Attach build, release, or image information that isn’t appropriate for labels (may include a Git hash, timestamp, PR number, etc.).
Enable the Deployment object (Chapter 10) to keep track of ReplicaSets that it is managing for rollouts.
Provide extra data to enhance the visual quality or usability of a UI. For example, objects could include a link to an icon (or a base64-encoded version of an icon).
Prototype alpha functionality in Kubernetes (instead of creating a first-class API field, the parameters for that functionality are encoded in an annotation).
Annotations are used in various places in Kubernetes, with the primary use case being rolling deployments. During rolling deployments, annotations are used to track rollout status and provide the necessary information required to roll back a deployment to a previous state.

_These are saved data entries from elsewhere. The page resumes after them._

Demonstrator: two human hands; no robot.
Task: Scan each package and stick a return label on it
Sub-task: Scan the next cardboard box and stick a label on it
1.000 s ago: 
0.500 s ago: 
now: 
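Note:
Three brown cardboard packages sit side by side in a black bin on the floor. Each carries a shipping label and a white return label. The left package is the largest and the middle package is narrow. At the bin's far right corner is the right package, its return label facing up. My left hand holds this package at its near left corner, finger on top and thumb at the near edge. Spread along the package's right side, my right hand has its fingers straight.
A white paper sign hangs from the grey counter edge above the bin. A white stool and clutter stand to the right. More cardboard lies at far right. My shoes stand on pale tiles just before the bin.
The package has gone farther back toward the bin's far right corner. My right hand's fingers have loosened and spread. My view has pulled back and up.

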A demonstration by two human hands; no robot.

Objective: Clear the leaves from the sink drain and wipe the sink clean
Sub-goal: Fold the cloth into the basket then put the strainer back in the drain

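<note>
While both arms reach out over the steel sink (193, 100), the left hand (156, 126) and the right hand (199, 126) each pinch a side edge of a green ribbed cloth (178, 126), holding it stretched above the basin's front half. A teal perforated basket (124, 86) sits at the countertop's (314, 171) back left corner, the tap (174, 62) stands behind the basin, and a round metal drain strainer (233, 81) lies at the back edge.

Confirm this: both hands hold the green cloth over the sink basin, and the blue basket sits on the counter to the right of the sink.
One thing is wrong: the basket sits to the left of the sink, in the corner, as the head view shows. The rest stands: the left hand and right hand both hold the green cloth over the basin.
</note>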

Users should avoid using the Kubernetes API server as a general-purpose database. Annotations are good for small bits of data that are highly associated with a specific resource. If you want to store data in Kubernetes but you don’t have an obvious object to associate it with, consider storing that data in some other, more appropriate database.
Annotation keys use the same format as label keys. However, because they are often used to communicate information between tools, the “namespace” part of the key is more important. Example keys include deployment.kubernetes.io/revision
or
kubernetes.io/change-cause
.
The value component of an annotation is a free-form string field. While this allows maximum flexibility as users can store arbitrary data, because this is arbitrary text, there is no validation of any format. For example, it is not uncommon for a JSON document to be encoded as a string and stored in an annotation. It is important to note that the Kubernetes server has no knowledge of the required format of annotation values. If annotations are used to pass or store data, there is no guarantee the data is valid. This can make tracking down errors more difficult.
Annotations are defined in the common metadata
section in every Kubernetes object:
... metadata: annotations: example.com/icon-url: "https://example.com/icon.png" ...
Labels are used to identify and optionally group objects in a Kubernetes cluster. Labels are also used in selector queries to provide flexible runtime grouping of objects such as Pods.
Annotations provide object-scoped key/value storage of metadata that can be used by automation tooling and client libraries. Annotations can also be used to hold configuration data for external tools such as third-party schedulers and monitoring tools.
Labels and annotations are vital to understanding how key components in a Kubernetes cluster work together to ensure the desired cluster state. Using labels and annotations properly unlocks the true power of Kubernetes’s flexibility and provides the starting point for building automation tools and deployment workflows.